Policy for Managing Unified SML/NJ CVS Repository

In order to improve coordination of the various people contributing to the development and maintenance of SML/NJ, we have established a single master CVS repository accessible to all. In order for this plan to work well, we need to agree on a policy or set of guidelines for how the repository should be managed.

This policy document is still evolving; comments, corrections, and suggestions are encouraged.

See the cvs-readme file for additional advice about accessing and using the repository.

1. Location

The master repository from with Release and Working versions have been created in the past has been at Bell Labs. The obvious problem with this arrangement is that people not at Bell Labs do not have access through the firewall. CVS supports remote operations on a repository (with selective password authorization) as long as the repository is accessible, so the repository should reside on a system that everyone has access to. The new common repository is be hosted by Yale. The address of the repository is:
  flint.cs.yale.edu:/home/cvs

2. Administration

2.1. Repository Administrator

There is a repository administrator (currently Stefan Monnier) whose responsibilities include creating and organizing the repository, ensuring that the repository is backed up, setting up access for developers and the user community, and generally solving problems that require full access to the repository host machine. A deputy or backup administrator should be designated.

2.2. Access

There are two levels of access privileges: developer and user.

Developers. The privilege to commit changes is restricted to "active" developers (effectively those on the sml-nj mailing list). Each developer can checkout, commit, tag the repository, create branches, and import new directories. There is a strong obligation on developers to communicate the nature and extent of changes they are making to the group via the sml-nj mailing list.

Developers outside Yale will use ssh to access the repository remotely. Procedures for using ssh are documented in the cvs-readme file.

Users. It has become common practice in the "open source" movement to have an open CVS repository that _anyone_ can checkout from. This seems to be a reasonable policy for the SML/NJ repository. As a consequence, adventurous users can try out a snapshot of the code under development, and as with our current "working versions", they do so at the risc of encountering bugs and instabilities.

2.3. Backup

The repository should be backed up on a daily basis (probably by normal file system backups of the server hosting the repository).

3. Maintaining stability: Prerequisites for commits

We want to have developers commit their changes frequently enough so that the community remains synchronized, but we don't want partial or half-baked changes committed. Most importantly, we don't want changes committed that break the system (recognizing of course that some changes may introduce bugs no matter how careful we try to be). So here are some guidelines on the procedure for checking in changes.
  1. Do an update from the repository to incorporate any new changes that have been checked in since your working copy was checked out or updated (frequent updates are a good policy in general).

  2. Make sure your version compiles to a fixed point. If you are making changes that are clearly platform independent (e.g. to the type checker), it may be sufficient to do this on one architecture.
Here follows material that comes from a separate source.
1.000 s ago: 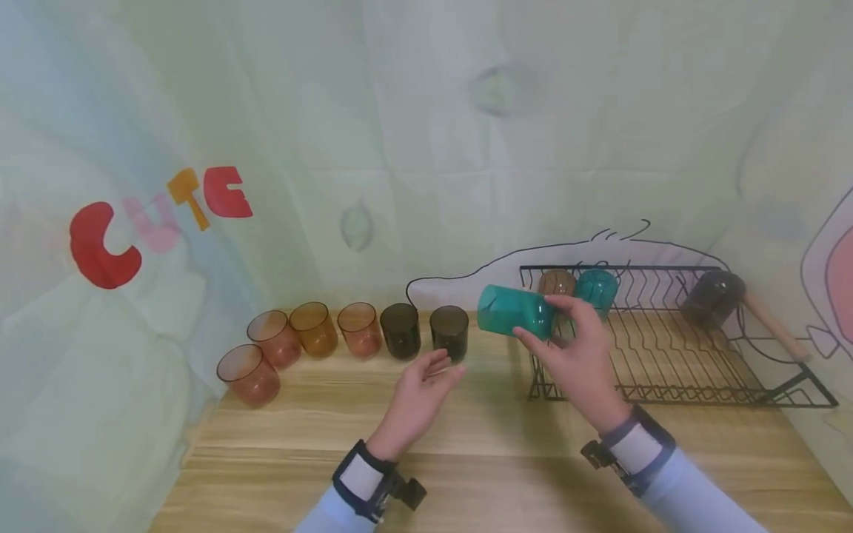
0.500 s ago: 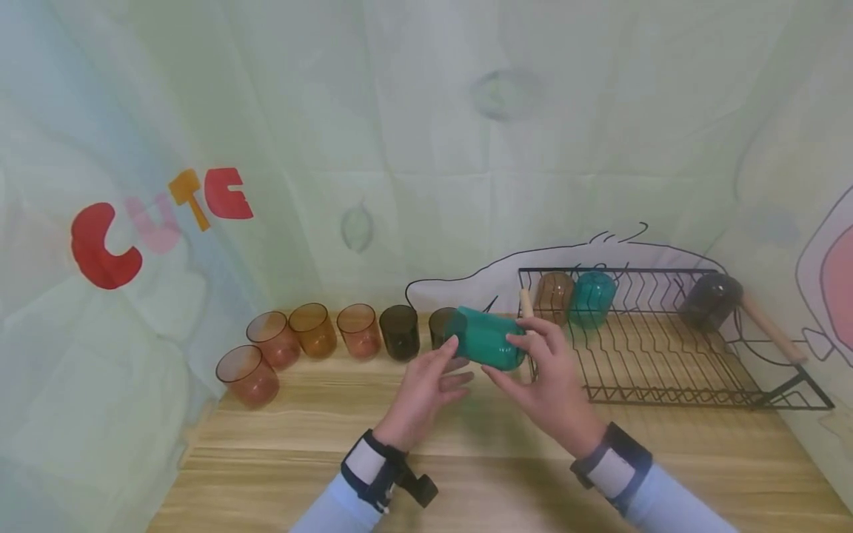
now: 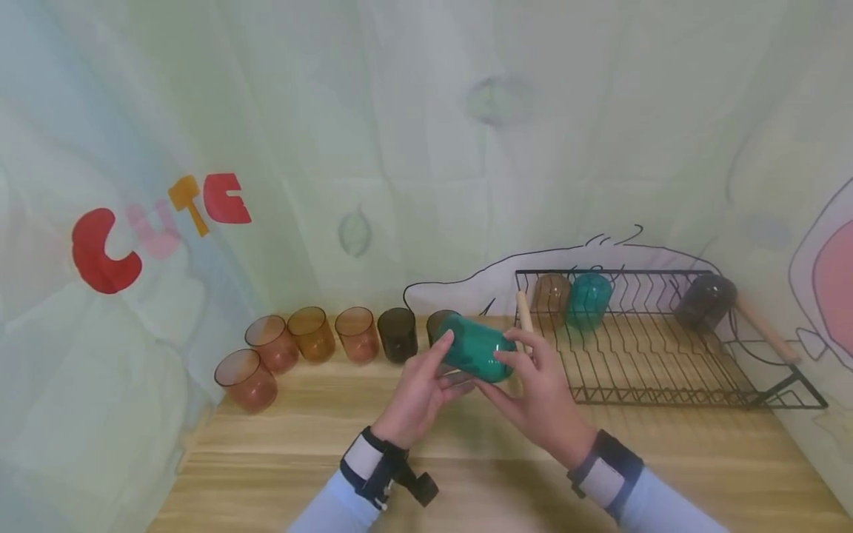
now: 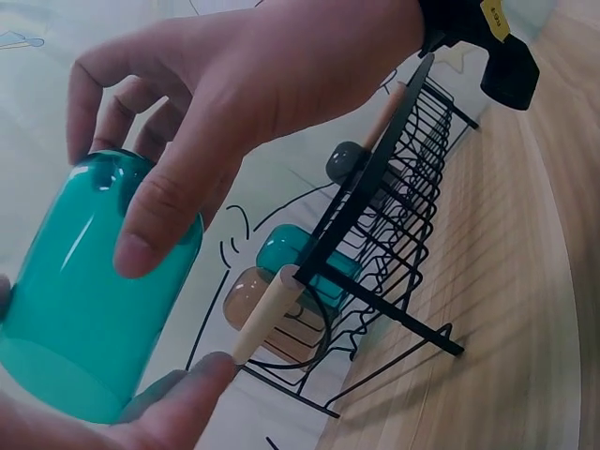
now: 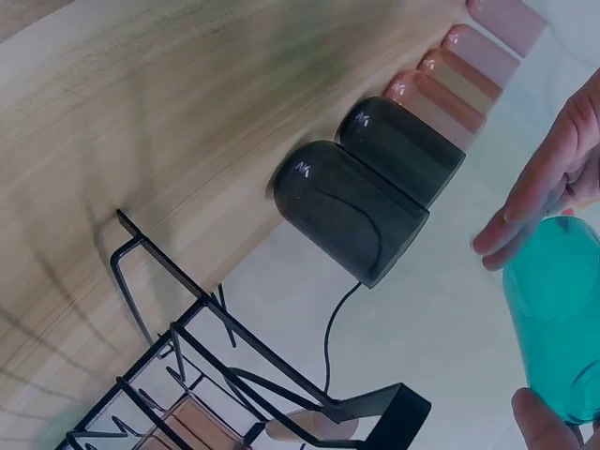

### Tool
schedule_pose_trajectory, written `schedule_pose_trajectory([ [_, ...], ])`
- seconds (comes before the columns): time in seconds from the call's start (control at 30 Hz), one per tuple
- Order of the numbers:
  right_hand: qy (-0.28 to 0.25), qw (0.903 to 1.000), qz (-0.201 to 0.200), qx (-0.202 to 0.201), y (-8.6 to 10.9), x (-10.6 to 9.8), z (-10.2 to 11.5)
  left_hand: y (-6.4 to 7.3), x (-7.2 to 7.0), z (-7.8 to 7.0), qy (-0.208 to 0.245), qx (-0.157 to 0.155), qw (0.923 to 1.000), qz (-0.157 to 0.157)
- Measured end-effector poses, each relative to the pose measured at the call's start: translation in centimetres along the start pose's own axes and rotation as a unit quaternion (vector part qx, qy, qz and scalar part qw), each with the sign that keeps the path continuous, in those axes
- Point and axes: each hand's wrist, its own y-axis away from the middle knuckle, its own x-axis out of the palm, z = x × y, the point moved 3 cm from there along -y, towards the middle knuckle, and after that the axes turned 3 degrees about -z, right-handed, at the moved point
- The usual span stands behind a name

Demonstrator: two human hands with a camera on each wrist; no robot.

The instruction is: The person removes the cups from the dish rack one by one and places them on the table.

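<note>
A teal glass point(image 3: 481, 352) is tilted on its side above the table, its mouth toward the left and its rounded base toward the right. My right hand point(image 3: 546, 392) grips it near the base, thumb below and fingers above. At the mouth end, my left hand point(image 3: 416, 396) holds the glass with the thumb on the near side and the fingers beneath. In the left wrist view the right hand point(image 4: 225, 103) curls over the base of the teal glass point(image 4: 94, 291). A dark glass point(image 3: 438, 322) stands behind, partly hidden by the teal one.
On the left stand another dark glass point(image 3: 397, 337), pinkish glasses point(image 3: 358, 337) and an amber glass point(image 3: 312, 337). A black wire rack point(image 3: 640, 355) with wooden handles is on the right. It bears upturned brown point(image 3: 552, 296), teal point(image 3: 589, 300) and dark point(image 3: 706, 302) glasses.
My right hand has carried the teal glass left and down, away from the rack. The left hand has come up to its mouth end and taken hold. The glass now tilts more.
</note>
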Motion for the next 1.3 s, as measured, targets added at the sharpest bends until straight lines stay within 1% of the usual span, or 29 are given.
schedule_pose_trajectory([
  [0.2, 0.007, 0.9998, 0.016, 0.004, 0.4, 0.2, 0.0, 0.2, 0.0, 0.1, 0.008, 0.006, 0.9998, -0.017],
  [0.37, 0.000, 0.9998, 0.019, -0.003, 0.3, 0.2, -0.1, 0.3, 0.1, -0.4, 0.015, 0.034, 0.9989, -0.030],
  [0.5, 0.000, 0.9996, 0.028, -0.011, 0.2, 0.2, -0.2, 0.3, -0.1, -0.9, -0.003, 0.052, 0.9969, -0.059],
  [0.67, 0.011, 0.9979, 0.061, -0.018, 0.1, 0.1, -0.3, 0.3, -0.7, -1.2, -0.023, 0.068, 0.9942, -0.080],
  [0.73, 0.018, 0.9969, 0.072, -0.024, 0.0, 0.0, -0.4, 0.4, -1.1, -1.4, -0.040, 0.082, 0.9918, -0.089],
  [0.77, 0.024, 0.9967, 0.072, -0.028, -0.1, 0.0, -0.5, 0.4, -1.3, -1.6, -0.055, 0.090, 0.9899, -0.095],
  [0.83, 0.030, 0.9967, 0.069, -0.032, -0.2, -0.3, -0.8, 0.6, -1.6, -2.2, -0.086, 0.106, 0.9842, -0.113],
  [0.9, 0.038, 0.9964, 0.072, -0.024, -0.4, -0.7, -1.3, 0.6, -2.2, -2.6, -0.127, 0.122, 0.9747, -0.137],
  [1.03, 0.046, 0.9959, 0.077, 0.008, -0.7, -1.7, -2.2, 0.7, -3.6, -3.5, -0.203, 0.151, 0.9501, -0.183],
  [1.1, 0.048, 0.9960, 0.074, 0.018, -0.8, -2.3, -2.6, 0.7, -4.4, -3.7, -0.238, 0.170, 0.9346, -0.203],
  [1.23, 0.062, 0.9946, 0.074, 0.039, -1.0, -3.2, -3.4, 1.1, -5.8, -4.3, -0.286, 0.202, 0.9074, -0.232],
  [1.3, 0.079, 0.9924, 0.079, 0.052, -0.9, -3.5, -3.8, 1.3, -6.6, -4.5, -0.302, 0.212, 0.8956, -0.248],
])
If your changes are specific to one architecture (e.g. changes to x86 specific code generator files), then compiling to a fixed point on that architecture should suffice. If your changes affect non-architecture-specific code generation, you should check all architectures (this may require help from someone who has access to architectures that you don't have).

  3. Do further testing as appropriate. How much testing depends. For a minor front-end bug fix, running the regression test on one platform may do. For more extensive changes that may effect multiple platforms, regression tests should be run on all platforms. One can also build and test some large applications to improve confidence.

  4. Do another update to see if any changes have occurred since step 1. If any have, go back and repeat steps 2 and 3.

  5. rtag the repository (the core set of directories, see Section 8) to mark the state before your changes.

  6. Do the checkin. Checkins should include useful log comments.

  7. rtag the repository again to mark the state immediately after your changes.

  8. Create a description of the changes checked in, including the associated tag names, the nature and purpose of the changes, and a list of files checked in. Add this description to the history file sml/HISTORY in the repository and send it vial email to the sml-nj mailing list (or the smlnj-cvs mailing list?).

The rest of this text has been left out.